I’ll look at ease of use, speed, quality, and finally whether it’s worth getting or upgrading to (for those of you that are still rocking Lightroom 5).
Ease Of Use
Lightroom hit the nail on the head with their implementation, it couldn’t be easier to merge your photos into the pancake that is HDR. For this example I highlighted three photos that I took at Zion park last winter.
Once you select your photos you’ll put your mouse over Photos and then navigate down to Merge where you’ll have the option to select HDR or Panorama (panorama review coming soon). Once you choose HDR (you can also simply press ^H once you’ve highlighted your desired images) you will get the creating HDR preview screen where you’ll have limited control over auto align, auto tone, and deghosting.
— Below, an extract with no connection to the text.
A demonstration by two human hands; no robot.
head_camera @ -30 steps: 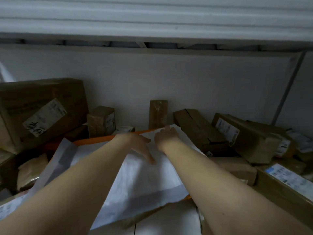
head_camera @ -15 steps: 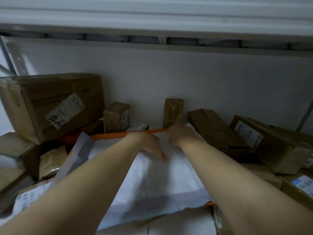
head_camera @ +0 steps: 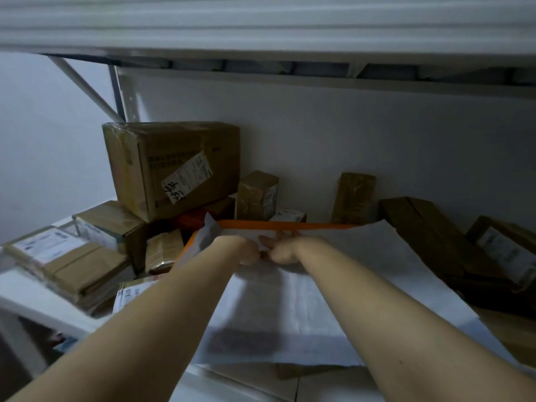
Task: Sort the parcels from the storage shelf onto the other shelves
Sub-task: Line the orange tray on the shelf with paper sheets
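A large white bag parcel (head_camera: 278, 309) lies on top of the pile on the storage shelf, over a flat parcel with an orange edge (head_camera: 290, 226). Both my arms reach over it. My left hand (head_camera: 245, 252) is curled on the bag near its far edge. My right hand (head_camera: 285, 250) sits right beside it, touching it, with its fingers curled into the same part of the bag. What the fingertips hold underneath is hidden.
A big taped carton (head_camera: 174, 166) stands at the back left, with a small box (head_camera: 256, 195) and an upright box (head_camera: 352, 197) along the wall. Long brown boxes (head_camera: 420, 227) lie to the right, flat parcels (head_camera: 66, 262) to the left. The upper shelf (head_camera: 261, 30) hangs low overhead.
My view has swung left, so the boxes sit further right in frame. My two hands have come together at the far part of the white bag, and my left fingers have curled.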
The only times you’ll have to wait are when the “creating preview image” progress bar pops up and then once you’re happy with your image and select the “Merge” button. The speed is relative to the quality of your computer (SSD hardrive vs traditional Hard Drives makes a huge difference). With that being said, Lightrooms HDR program is much faster than the competition. Of the multiple programs I tried (on the same computer) Lightroom was fastest.
If that isn’t scientific enough for you I could throw in some percentages and a pretty bar graph… Just kidding, I already typed it and it’s on the internet now so it has to be true.
I like it. I’m not a huge HDR fan but I was pleased with the results Lightroom produced. The images didn’t look fake or over processed. I didn’t see ghosting or notice any loss in image quality after the merge. The three photos I started with are below:
The end result was a balanced image. It’s worth noting that I did not use “auto tone” when processing the HDR image because I didn’t like how Lightroom tries to eliminate every shadow… When the shadows are removed from an image it makes it look flat and uninteresting.
If I was a HDR shooter I would opp for Lightrooms interpretation of HDR over other programs, others make your images look unrealistic and loud. However, if that is the look you’re going for you can certainly achieve it with all of the adjustments that Lightroom affords you.
Should You Consider Lightroom 6
There are two types of people out there, people who have an earlier version of Lightroom and wonder whether it’s worth the $80ish dollars (including taxes) to upgrade and those of you that don’t have Lightroom at all… Here are my thoughts on whether you should get Lightroom 6:
If I don’t own Lightroom would this be a reason to own it?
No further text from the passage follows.